GIVEN INFORMATION>
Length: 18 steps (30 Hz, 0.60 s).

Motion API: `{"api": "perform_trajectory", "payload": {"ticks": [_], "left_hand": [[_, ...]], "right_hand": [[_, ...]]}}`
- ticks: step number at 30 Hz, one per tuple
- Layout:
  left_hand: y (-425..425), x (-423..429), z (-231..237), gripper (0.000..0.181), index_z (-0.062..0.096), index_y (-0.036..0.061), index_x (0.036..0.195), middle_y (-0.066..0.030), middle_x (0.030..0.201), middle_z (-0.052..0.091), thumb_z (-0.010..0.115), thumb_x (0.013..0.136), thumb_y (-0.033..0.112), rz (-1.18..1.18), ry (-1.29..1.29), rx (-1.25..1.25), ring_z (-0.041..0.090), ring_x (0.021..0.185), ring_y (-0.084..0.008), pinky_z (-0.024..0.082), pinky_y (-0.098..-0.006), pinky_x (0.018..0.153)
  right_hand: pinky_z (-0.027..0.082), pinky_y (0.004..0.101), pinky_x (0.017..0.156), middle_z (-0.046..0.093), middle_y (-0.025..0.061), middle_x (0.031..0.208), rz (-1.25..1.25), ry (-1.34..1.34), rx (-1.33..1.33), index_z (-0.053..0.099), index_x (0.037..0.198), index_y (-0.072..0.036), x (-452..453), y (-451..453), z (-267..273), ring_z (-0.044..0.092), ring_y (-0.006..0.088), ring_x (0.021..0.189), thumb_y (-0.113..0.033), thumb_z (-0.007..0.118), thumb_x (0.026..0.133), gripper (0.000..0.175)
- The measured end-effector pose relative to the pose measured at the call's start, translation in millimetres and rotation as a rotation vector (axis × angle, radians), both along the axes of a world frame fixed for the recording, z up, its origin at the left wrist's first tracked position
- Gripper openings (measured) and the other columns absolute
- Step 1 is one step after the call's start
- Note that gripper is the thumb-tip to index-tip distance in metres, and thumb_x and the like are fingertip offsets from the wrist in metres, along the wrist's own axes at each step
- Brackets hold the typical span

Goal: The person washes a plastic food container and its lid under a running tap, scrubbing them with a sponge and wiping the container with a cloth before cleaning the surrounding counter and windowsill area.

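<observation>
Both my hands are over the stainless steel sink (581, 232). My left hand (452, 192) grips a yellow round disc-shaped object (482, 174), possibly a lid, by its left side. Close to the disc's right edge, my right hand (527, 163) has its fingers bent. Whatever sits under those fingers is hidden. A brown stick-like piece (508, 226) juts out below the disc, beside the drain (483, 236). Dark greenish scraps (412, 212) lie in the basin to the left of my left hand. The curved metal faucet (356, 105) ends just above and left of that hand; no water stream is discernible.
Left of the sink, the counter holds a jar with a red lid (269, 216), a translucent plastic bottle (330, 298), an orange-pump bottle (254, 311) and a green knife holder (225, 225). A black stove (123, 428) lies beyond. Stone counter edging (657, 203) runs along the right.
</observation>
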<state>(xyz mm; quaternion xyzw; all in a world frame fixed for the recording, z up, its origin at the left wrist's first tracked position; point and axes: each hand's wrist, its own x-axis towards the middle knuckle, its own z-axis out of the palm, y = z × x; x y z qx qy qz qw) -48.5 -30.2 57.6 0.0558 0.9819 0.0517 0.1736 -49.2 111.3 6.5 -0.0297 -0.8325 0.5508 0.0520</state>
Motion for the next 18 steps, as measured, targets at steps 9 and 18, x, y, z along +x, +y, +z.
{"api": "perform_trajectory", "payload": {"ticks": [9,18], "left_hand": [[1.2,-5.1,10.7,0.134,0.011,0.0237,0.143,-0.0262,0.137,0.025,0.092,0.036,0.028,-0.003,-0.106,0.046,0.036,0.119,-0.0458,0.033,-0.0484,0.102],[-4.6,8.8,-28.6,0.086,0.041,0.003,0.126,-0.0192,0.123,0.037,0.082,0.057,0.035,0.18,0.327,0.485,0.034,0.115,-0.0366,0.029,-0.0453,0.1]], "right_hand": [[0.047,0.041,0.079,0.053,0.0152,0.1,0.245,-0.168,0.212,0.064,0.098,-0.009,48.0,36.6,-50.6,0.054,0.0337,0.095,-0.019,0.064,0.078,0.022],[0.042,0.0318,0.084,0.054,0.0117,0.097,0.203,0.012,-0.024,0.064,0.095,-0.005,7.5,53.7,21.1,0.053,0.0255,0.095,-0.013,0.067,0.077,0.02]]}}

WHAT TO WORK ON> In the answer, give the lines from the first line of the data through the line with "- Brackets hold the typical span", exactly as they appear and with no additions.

WRITTEN ANSWER>
Length: 18 steps (30 Hz, 0.60 s).

Motion API: `{"api": "perform_trajectory", "payload": {"ticks": [_], "left_hand": [[_, ...]], "right_hand": [[_, ...]]}}`
- ticks: step number at 30 Hz, one per tuple
- Layout:
  left_hand: y (-425..425), x (-423..429), z (-231..237), gripper (0.000..0.181), index_z (-0.062..0.096), index_y (-0.036..0.061), index_x (0.036..0.195), middle_y (-0.066..0.030), middle_x (0.030..0.201), middle_z (-0.052..0.091), thumb_z (-0.010..0.115), thumb_x (0.013..0.136), thumb_y (-0.033..0.112), rz (-1.18..1.18), ry (-1.29..1.29), rx (-1.25..1.25), ring_z (-0.041..0.090), ring_x (0.021..0.185), ring_y (-0.084..0.008), pinky_z (-0.024..0.082), pinky_y (-0.098..-0.006), pinky_x (0.018..0.153)
  right_hand: pinky_z (-0.027..0.082), pinky_y (0.004..0.101), pinky_x (0.017..0.156), middle_z (-0.046..0.093), middle_y (-0.025..0.061), middle_x (0.031..0.208), rz (-1.25..1.25), ry (-1.34..1.34), rx (-1.33..1.33), index_z (-0.053..0.099), index_x (0.037..0.198), index_y (-0.072..0.036), x (-452..453), y (-451..453), z (-267..273), ring_z (-0.044..0.092), ring_y (-0.006..0.088), ring_x (0.021..0.189), thumb_y (-0.113..0.033), thumb_z (-0.007..0.118), thumb_x (0.026..0.133), gripper (0.000..0.175)
- The measured end-effector pose relative to the pose measured at the call's start, translation in millimetres and rotation as a rotation vector (axis × angle, radians), both along the axes of a world frame fixed for the recording, z up, its origin at the left wrist's first tracked position
- Gripper openings (measured) and the other columns absolute
- Step 1 is one step after the call's start
- Note that gripper is the thumb-tip to index-tip distance in metres, and thumb_x and the like are fingertip offsets from the wrist in metres, along the wrist's own axes at each step
- Brackets hold the typical span

Nothing more will be written for this answer.